Hubiera deseado preguntarle en ese momento a qué se refería, hubiera deseado pedir explicaciones, hubiera deseado -eso más que nada- salir de aquel lugar que, de repente, le pareció preñado de peligros desconocidos y, por desconocidos, más terribles. No tuvo ocasión. Un hombre, vestido con una túnica impecable, sencilla, pero limpia y bien ceñida, se alzó del triclinio en el que estaba recostado y avanzó unos pasos hacia ella.

– ¿Ésta es la muchacha de la que me hablaste, Marcela? -preguntó sin apartar la mirada de Rode.

– Así es, domine -respondió la vieja con un cierto tono de temor en la voz-. Se llama Rode y…

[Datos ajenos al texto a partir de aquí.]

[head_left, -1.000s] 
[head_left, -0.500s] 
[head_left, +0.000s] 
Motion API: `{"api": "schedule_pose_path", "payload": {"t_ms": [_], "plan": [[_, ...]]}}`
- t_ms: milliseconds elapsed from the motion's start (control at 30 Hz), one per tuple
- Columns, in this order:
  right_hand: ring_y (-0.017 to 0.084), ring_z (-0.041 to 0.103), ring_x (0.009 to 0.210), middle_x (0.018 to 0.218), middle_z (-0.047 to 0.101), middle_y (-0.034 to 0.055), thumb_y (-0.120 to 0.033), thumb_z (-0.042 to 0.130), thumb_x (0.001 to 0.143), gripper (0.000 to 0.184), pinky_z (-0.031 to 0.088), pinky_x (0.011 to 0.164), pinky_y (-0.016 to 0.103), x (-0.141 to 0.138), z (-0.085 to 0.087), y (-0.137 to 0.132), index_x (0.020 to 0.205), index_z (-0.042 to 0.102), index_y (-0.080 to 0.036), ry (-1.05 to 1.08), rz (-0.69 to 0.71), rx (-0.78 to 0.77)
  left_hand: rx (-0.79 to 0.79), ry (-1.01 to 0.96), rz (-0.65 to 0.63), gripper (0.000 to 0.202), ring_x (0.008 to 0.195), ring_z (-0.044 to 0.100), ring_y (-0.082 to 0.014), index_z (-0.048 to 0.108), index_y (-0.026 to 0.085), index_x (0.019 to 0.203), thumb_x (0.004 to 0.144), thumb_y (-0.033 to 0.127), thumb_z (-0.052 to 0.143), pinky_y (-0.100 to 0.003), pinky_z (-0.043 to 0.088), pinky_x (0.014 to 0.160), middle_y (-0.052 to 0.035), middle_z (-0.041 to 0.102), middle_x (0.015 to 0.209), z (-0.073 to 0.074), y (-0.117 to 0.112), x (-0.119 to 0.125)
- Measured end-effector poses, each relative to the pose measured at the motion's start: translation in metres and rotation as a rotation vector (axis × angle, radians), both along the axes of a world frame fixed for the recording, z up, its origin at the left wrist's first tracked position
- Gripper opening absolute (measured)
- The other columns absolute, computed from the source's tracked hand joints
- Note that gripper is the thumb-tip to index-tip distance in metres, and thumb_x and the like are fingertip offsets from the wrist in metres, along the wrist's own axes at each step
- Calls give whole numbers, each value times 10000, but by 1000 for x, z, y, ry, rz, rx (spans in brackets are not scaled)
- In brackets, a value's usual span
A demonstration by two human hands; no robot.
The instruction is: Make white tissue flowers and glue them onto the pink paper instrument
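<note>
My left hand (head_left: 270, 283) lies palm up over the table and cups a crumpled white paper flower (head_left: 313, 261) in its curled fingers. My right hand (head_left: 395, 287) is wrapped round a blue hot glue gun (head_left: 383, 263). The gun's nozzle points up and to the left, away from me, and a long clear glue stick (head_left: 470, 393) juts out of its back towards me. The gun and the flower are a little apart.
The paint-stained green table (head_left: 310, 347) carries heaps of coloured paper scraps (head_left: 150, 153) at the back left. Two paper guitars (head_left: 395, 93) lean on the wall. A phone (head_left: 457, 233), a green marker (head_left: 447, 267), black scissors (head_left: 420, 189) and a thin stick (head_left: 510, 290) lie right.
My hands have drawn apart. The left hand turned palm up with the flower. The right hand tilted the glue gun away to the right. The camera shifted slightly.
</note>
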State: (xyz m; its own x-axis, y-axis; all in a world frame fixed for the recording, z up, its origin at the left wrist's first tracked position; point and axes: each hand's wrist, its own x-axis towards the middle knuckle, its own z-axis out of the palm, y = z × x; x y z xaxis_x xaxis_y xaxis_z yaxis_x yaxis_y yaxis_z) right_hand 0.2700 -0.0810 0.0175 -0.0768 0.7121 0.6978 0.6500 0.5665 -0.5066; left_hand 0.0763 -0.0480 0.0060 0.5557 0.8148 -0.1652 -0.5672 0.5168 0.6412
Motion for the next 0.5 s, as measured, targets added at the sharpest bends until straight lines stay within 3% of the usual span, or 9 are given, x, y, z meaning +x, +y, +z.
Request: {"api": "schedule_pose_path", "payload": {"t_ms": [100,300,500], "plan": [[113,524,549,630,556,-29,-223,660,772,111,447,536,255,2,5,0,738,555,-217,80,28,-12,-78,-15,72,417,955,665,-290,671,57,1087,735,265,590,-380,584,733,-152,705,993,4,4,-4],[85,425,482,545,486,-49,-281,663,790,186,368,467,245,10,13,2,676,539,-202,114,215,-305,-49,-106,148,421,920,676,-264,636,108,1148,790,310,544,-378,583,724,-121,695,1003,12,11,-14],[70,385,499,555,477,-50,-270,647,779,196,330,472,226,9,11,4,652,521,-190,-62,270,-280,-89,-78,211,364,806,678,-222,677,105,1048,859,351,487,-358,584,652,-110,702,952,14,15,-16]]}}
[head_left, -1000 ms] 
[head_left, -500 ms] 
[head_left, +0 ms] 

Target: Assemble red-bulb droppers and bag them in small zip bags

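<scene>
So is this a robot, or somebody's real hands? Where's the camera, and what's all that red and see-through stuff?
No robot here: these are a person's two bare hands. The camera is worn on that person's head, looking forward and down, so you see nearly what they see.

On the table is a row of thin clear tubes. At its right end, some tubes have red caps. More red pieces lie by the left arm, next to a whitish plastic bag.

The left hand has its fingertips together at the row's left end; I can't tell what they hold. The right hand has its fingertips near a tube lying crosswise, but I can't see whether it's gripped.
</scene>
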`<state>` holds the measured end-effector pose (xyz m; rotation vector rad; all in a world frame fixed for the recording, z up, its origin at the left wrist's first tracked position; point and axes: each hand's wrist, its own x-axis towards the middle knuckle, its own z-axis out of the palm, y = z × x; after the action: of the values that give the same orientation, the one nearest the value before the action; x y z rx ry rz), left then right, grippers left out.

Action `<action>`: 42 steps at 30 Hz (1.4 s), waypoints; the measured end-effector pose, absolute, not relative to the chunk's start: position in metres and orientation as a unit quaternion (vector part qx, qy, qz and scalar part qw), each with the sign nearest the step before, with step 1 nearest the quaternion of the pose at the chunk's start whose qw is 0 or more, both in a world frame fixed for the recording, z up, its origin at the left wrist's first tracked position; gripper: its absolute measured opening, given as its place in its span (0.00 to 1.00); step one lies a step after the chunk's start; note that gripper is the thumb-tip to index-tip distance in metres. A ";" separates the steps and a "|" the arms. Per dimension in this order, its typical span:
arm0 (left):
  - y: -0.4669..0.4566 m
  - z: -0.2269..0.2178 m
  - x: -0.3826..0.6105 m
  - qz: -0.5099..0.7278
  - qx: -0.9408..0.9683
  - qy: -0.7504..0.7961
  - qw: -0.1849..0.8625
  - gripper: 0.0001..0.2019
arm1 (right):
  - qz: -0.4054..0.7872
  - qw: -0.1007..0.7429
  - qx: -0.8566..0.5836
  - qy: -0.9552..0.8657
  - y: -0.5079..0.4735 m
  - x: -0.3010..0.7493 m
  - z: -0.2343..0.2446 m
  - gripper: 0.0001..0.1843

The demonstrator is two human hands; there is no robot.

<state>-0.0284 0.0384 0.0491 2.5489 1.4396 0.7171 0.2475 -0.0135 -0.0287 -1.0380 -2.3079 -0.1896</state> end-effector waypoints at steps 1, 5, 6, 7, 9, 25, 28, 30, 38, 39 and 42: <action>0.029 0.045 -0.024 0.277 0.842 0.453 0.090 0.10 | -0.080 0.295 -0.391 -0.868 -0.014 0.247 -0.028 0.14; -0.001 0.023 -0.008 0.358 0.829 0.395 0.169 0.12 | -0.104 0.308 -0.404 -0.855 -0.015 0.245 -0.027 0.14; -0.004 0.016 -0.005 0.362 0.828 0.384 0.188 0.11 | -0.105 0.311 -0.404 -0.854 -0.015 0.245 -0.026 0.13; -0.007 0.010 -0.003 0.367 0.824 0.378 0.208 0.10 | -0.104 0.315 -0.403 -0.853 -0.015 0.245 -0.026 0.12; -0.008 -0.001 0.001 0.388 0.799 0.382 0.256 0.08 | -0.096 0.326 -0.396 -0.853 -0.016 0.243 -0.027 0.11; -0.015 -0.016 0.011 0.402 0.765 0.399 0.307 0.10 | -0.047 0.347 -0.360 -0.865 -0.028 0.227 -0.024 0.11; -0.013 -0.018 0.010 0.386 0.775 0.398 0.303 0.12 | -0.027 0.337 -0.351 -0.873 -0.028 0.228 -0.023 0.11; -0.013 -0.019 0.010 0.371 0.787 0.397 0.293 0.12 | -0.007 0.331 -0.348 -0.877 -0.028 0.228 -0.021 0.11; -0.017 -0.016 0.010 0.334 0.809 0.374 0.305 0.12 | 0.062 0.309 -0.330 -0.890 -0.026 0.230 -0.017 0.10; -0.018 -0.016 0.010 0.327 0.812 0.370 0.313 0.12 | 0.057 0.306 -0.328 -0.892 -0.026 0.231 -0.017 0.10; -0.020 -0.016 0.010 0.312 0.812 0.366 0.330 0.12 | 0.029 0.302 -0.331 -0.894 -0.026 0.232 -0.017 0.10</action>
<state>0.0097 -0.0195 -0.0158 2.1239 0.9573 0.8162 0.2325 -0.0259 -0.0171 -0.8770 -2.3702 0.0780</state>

El hombre hizo un gesto con la mano y Marcela guardó silencio. Luego movió suavemente los dedos y Rode pudo escuchar cómo la anciana y el esclavo abandonaban la estancia. Intentó volver la cabeza e incluso abrió la boca para decir algo, algo que ahora mismo no recordaba. No lo consiguió. Unos dedos delgados y férreos le agarraron el mentón y le volvieron la mirada.

– Así que Rode, ¿eh? -indagó de manera formularia.

Había asentido con la cabeza a la pregunta, mientras el hombre daba unos pasos hacia atrás y la miraba de arriba abajo. No supo entonces por qué, pero aquel gesto le produjo una insoportable turbación. Se trató de un azoramiento acompañado por un calor repentino en las orejas, por un temblor incómodo que hizo entrechocar sus rodillas y por un peso punzante en la boca del estómago.

– Bien -dijo el hombre mientras echaba mano de un racimo de uvas gordas y rojas que reposaba en una fuente-. Bien. Un poquito flaca, pero bien.

Sin apartar de ella esa mirada que tanto nerviosismo le inyectaba, se introdujo una de las uvas en la boca y la masticó pausadamente.

– Bueno, no perdamos más tiempo, Rode -dijo con la boca medio llena-. Quítate la ropa.

Fue escuchar aquellas palabras y el sofoco que colgaba de sus pulpejos se extendió como una mancha de aceite por todo su cuerpo. ¿Qué era lo que le estaba diciendo aquel hombre? ¿Qué… qué pretendía?